Imagine

I’m about to commit a pop-culture heresy of major proportions.

And I completely understand that most people will never understand it, will never agree with it, and will never be able to read my weblog again.

But I have to.

You see, I can’t stand the song “Imagine”.

lyrics taken from “Imagine”, by John Lennon.

imagine
“Imagine there’s no Heaven
It’s easy if you try
No hell below us
Above us only sky
Imagine all the people
Living for today”

I can imagine that, and I don’t like it.

Those facts of heaven and hell don’t constrict our lives, and are not bad things. Rather, sentimental musings set to mindless pop tunes, and contributing to zoned out states of wonderment in otherwise ludic people, if you can imagine that, constrict our lives. It creates a tension in people of Faith and draws souls into a popular culture which has at its core an age old lie of personal hedonism.

“Imagine there’s no countries
It isn’t hard to do
Nothing to kill or die for
And no religion too
Imagine all the people
Living life in peace”

No countries. No religion. Just a big free for all where everyone lives in peace.

That’s a good idea.

It’s almost as if he’s trying to describe heaven, but saying that heaven doesn’t exist. …. You know, it’s perilously kinda sorta close to Christianity, but without Christianity. It’s kind of like, sugar coated hatred for religion.

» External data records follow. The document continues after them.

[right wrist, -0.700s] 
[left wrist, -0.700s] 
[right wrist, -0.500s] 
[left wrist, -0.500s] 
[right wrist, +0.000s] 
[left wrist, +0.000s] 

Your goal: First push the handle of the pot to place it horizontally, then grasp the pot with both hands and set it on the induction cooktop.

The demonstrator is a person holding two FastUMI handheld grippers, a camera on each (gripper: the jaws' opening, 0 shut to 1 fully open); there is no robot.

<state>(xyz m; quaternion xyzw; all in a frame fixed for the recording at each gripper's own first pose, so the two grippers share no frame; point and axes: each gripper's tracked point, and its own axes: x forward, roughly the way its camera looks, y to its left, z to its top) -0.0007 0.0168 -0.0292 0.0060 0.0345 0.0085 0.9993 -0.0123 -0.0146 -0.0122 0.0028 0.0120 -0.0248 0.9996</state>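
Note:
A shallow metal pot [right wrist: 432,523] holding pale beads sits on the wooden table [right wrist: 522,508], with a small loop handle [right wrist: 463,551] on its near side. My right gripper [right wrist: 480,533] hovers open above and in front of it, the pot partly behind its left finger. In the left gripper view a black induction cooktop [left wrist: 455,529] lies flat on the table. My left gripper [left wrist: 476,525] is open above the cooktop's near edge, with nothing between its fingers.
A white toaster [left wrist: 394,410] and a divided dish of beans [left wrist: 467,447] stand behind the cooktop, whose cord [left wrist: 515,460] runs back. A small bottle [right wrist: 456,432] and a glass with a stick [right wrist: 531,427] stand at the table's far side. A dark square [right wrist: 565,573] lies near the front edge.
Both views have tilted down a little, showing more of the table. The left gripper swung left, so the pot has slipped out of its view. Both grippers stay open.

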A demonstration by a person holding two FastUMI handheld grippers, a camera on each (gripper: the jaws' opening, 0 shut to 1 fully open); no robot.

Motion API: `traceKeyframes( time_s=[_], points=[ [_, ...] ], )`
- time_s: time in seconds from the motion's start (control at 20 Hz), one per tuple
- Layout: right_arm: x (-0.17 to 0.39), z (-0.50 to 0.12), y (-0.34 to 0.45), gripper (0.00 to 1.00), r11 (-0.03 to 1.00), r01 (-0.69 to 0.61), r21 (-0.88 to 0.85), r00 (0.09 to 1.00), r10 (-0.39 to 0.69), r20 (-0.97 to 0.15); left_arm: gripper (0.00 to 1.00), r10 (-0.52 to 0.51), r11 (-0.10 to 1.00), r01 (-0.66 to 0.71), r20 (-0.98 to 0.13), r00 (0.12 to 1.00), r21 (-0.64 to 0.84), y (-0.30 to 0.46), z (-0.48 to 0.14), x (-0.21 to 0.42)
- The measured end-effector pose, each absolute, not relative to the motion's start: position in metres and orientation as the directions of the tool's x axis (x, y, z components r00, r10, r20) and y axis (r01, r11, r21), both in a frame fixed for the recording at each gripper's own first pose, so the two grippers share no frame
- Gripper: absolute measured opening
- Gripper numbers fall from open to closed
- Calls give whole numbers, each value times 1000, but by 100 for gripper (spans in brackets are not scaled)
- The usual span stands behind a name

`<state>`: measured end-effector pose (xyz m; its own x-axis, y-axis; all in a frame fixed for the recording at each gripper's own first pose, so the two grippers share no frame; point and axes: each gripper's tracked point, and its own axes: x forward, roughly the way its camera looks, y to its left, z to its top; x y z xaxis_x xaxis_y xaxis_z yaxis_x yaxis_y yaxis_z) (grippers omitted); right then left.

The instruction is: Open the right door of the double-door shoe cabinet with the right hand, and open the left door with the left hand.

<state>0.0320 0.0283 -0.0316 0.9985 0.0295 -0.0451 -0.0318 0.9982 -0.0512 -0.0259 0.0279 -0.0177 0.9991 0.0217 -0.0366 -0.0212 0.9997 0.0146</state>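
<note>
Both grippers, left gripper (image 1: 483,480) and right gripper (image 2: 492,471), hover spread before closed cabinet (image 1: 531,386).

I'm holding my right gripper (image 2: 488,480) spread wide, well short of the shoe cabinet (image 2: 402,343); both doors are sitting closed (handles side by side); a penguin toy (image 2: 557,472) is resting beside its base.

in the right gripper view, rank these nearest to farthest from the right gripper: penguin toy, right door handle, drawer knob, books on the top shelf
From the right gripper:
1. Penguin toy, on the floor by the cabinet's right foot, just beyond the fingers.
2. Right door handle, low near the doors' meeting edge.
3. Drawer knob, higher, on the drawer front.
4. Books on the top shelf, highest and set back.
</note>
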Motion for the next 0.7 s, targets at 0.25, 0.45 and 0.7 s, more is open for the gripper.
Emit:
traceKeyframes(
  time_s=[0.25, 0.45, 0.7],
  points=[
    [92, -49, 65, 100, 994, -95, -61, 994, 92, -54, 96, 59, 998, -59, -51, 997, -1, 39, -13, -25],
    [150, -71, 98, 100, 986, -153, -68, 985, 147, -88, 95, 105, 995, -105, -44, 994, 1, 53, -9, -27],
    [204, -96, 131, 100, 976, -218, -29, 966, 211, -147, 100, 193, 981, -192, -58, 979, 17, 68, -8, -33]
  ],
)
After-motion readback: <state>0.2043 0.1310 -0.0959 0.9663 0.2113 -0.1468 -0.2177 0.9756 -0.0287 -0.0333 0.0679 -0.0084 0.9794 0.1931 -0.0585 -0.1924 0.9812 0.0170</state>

“You may say that I’m a dreamer
But I’m not the only one
I hope someday you’ll join us
And the world will be as one.”

No, I’ll never be joining you. It’s not that I think your a dreamer John, it’s that I don’t like your music and, even more, your lyrics.

I admit it, I just don’t like this song. From the first time I heard it, I’ve thought it was one of the most inane and boring things I’d ever heard in my life. I was 10 years old, the Mass had just changed into the new Mass, and this song was floating over the airwaves.

To this day when it comes on, I’ve seen intelligent people of good faith get dreamy eyed and start bobbing their heads back and forth singing “Imagine there’s no heaven…”

I just don’t get it. I tried to like it, I even pretended to like it when I was younger and trying to look like I knew what was going on in life.

Imagine this….

Imagine there is a heaven, and it’s a great and beautiful place where there are no more tears and every sadness is wiped away.

Imagine there is a heaven, and everyone has perfect physical health, radiant and whole; and the music is more enjoyable than anything ever heard, and that a love more profound than anything you may ever recall fills your entire being with a peace so full and profound that you wish to share it with all the men and women there. And, it’s great fun.

Imagine there is a hell, and that if you want to go there you are entirely welcome to go, of your own free will.

Imagine that for God time does not exist, and that He, and his angels, can come into any and every moment of our life and look at it in its fullness, and inspect whether or not we are the living work of art he created us to be. And that in His mercy, he understands our weak moments and loves us all the more for trying so hard.

Imagine that every moment is an opportunity for wholeness and completeness, for healing and growing into the fullness of who we are destined to become.
Almost Heaven by Thomas Kinkade
Imagine that religion is not a man made thing that constricts you, but that it is a God made things that sets you free, and that gives you tools to overcome the complications of life.

Well, would you imagine that?

I remember when John Lennon died, I was studying for an American History exam in college (I loved that course.) The girl I was studying with went to answer the phone in the hallway (can you imagine that?) and came back in tears. “J-John Lennon’s been shot!” “What?” I was completely in the moment.

He.. he’s been shot!” She dabbed a tear from her eye.

That’s terrible, I said.

We paused.

So… What did you think of this discussion about the “The Muckraker”?”

She stopped studying and was on the phone for the next two hours. (I aced the exam.)

Understandably, people will always love the song, and the man. And I do understand that, and respect his musicianship and talent.

I just never want to imagine the world as John Lennon saw it. Sometimes life just boils down to profoundly simple choices. I can choose the view of John Lennon, or I can choose the view of Jesus Christ. The views here are not compatible, and I choose Christ.